The elk represents dignity, power, inner strength, and passion. If you experience an elk sighting, it’s a message to stay steady on your current course. An elk sighting is also a reminder to be diligent and see things through. If you do, you will earn the respect of others for standing your ground. An elk sighting lets you know that because of hard work, you’re about to come into the life of plenty you’ve envisioned. This is a great reward for a job well done.” LJ Innes

Elk were introduced on a military base in Suffield, Alberta in 1997.  Since 1997, the population of the original elk herd has grown and so has the territory they now occupy in Alberta such as the prairie. My home on the prairie is just a few hours away from the Suffield base.  Elk can cross a lot of territory in a few minutes.  They have immense stamina; this coupled with their long-legged stride enables them to out distance predators with ease.

Elk encounters are, for most people, rare – so I count myself as a very fortunate part of the few who have encountered prairie elk.

The first time I saw elk on our property was mid-October, about 3 years ago, just after returning from a safari in Africa.  I have to admit, observing a herd of elk from the comfort of my own home was every bit as exciting as the safari!

The bull in charge of the herd was magnificent! He had the largest set of antlers I have ever seen! He was accompanied by about 30 cows and their calves.  It was bow hunting season so no doubt this herd, was fleeing the bow and arrow hunters.

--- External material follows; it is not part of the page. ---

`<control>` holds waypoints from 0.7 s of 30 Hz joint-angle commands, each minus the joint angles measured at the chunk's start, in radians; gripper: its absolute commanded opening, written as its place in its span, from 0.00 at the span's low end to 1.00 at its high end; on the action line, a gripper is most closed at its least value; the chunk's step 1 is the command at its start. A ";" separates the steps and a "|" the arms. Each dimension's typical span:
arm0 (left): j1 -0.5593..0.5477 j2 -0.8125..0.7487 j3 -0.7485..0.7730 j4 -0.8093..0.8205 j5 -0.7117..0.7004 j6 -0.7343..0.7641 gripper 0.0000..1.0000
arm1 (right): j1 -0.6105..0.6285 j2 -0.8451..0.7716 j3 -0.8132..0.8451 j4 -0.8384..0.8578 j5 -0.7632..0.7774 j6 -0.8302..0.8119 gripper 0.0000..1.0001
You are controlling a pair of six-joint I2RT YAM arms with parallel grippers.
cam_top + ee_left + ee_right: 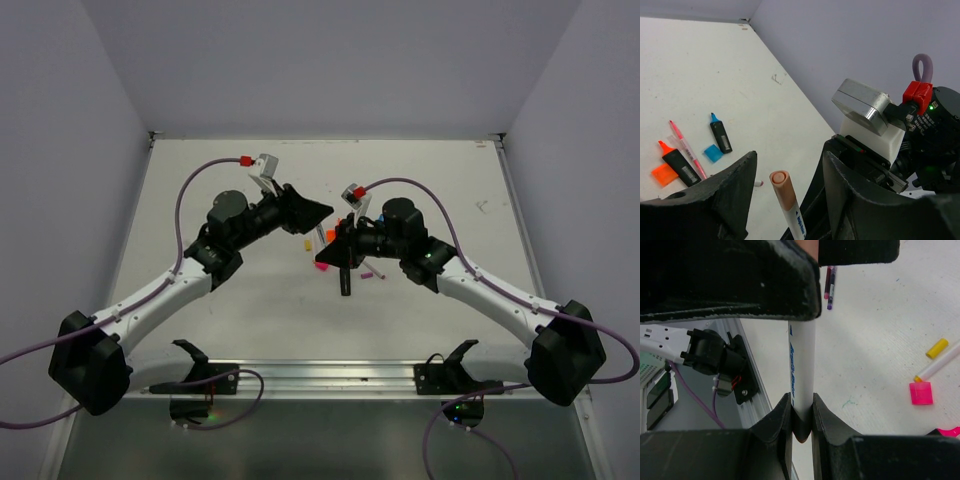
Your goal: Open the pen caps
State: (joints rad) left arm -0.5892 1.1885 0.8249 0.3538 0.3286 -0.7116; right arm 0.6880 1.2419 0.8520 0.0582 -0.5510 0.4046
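Observation:
My right gripper [801,400] is shut on the lower end of a white pen [802,360] with blue print and holds it above the table. The pen's peach-orange cap [781,189] stands between the fingers of my left gripper [789,159], which is open around it without touching. In the top view the left gripper [318,210] and right gripper [330,257] meet tip to tip over the table's middle. On the table lie an uncapped orange highlighter [677,163] beside its orange cap [664,175], and an uncapped blue highlighter [720,135] beside its blue cap [713,153].
A thin pink pen [686,148] lies between the highlighters. A pink cap [920,392], a yellow cap [937,348], a white pen [942,361] and a dark purple pen [829,287] lie on the table. The metal rail [320,375] runs along the near edge.

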 commanded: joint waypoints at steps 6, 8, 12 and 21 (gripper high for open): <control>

The elk herd was tired when they arrived at our yard.  Some of the cows were limping and a few calves were exhausted. The bull let them rest and graze here for about half an hour before bugling then rounding them up and moving on.  It only took a few minutes for the entire herd to disappear into the horizon beyond my line of sight.  I imagine, they had successfully out distanced the bow hunter’s long before arriving here.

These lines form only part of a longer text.